- _DATA PROVIDED_:
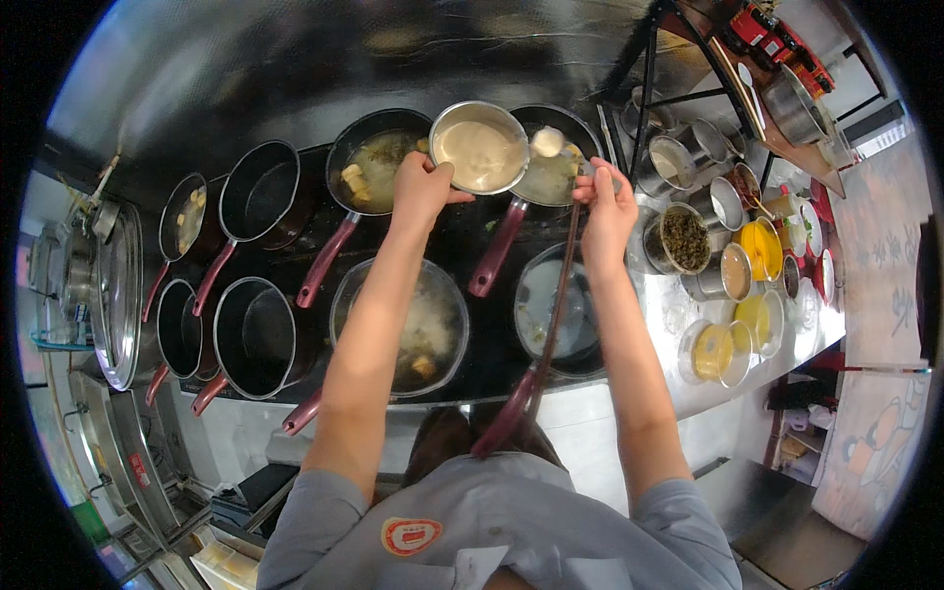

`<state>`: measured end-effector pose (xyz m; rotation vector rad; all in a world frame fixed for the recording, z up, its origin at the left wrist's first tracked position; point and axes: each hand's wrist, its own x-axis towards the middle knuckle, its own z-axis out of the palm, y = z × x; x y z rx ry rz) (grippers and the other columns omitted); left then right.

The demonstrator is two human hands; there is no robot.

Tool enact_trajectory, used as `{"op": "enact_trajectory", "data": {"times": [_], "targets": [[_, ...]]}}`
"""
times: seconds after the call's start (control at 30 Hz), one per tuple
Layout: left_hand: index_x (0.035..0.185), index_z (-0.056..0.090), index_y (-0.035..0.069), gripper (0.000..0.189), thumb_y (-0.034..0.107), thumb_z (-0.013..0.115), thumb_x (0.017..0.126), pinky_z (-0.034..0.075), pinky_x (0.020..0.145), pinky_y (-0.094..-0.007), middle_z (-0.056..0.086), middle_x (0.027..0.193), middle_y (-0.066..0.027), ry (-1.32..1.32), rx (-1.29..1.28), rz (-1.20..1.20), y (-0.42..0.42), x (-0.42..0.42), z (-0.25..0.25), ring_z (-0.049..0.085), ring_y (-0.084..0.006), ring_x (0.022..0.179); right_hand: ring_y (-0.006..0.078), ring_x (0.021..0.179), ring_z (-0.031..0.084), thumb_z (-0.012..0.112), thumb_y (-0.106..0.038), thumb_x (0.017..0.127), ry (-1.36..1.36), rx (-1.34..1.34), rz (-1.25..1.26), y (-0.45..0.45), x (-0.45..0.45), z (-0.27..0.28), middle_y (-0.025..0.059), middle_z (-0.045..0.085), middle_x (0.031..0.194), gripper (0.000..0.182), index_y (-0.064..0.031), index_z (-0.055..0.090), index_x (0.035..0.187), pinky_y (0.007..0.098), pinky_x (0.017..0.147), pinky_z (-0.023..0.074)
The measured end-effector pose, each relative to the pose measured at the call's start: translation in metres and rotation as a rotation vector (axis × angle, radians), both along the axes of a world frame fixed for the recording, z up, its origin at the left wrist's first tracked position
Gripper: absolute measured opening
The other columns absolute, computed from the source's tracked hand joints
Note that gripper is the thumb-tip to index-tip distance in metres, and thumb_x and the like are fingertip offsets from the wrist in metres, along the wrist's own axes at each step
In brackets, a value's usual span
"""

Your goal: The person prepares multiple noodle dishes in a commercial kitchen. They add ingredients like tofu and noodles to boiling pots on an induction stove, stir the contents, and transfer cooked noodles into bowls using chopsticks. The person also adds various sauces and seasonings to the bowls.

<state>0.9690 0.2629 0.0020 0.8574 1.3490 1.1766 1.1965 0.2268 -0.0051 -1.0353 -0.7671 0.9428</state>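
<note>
My left hand [425,188] grips the rim of a round metal container [479,147] holding a smooth beige substance. It is held above the gap between the two back pans. My right hand [608,210] pinches a small spoon whose pale, filled bowl [547,141] hangs over the back right pan [542,183]. A long, thin brown stick [558,310] runs down from the same hand; whether it joins the spoon is unclear. That pan holds cloudy broth with yellowish pieces. The other back pan [376,166] holds greenish broth and yellow chunks, partly hidden by my left hand.
Below my forearms, one pan [435,332] holds cloudy broth and another [549,295] whitish liquid. Several dark saucepans [254,335] stand left, handles towards me. On the right metal counter [664,310] are dark chopped greens [686,240], yellow cups [714,350] and other containers below a shelf [793,140].
</note>
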Motion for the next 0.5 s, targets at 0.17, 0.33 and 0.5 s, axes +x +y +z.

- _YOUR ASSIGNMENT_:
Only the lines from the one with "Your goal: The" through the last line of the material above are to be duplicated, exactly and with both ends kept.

- _TASK RESPONSE_:
Your goal: The person prepares multiple noodle dishes in a commercial kitchen. They add ingredients like tofu and noodles to boiling pots on an induction stove, stir the contents, and transfer cooked noodles into bowls using chopsticks. The person also adds various sauces and seasonings to the bowls.

<state>0.9690 0.2629 0.0020 0.8574 1.3490 1.1766 1.1965 0.2268 -0.0051 -1.0353 -0.7671 0.9428</state>
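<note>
My left hand [425,188] grips the rim of a round metal container [479,147] holding a smooth beige substance. It is held above the gap between the two back pans. My right hand [608,210] pinches a small spoon whose pale, filled bowl [547,141] hangs over the back right pan [542,183]. A long, thin brown stick [558,310] runs down from the same hand; whether it joins the spoon is unclear. That pan holds cloudy broth with yellowish pieces. The other back pan [376,166] holds greenish broth and yellow chunks, partly hidden by my left hand.
Below my forearms, one pan [435,332] holds cloudy broth and another [549,295] whitish liquid. Several dark saucepans [254,335] stand left, handles towards me. On the right metal counter [664,310] are dark chopped greens [686,240], yellow cups [714,350] and other containers below a shelf [793,140].
</note>
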Motion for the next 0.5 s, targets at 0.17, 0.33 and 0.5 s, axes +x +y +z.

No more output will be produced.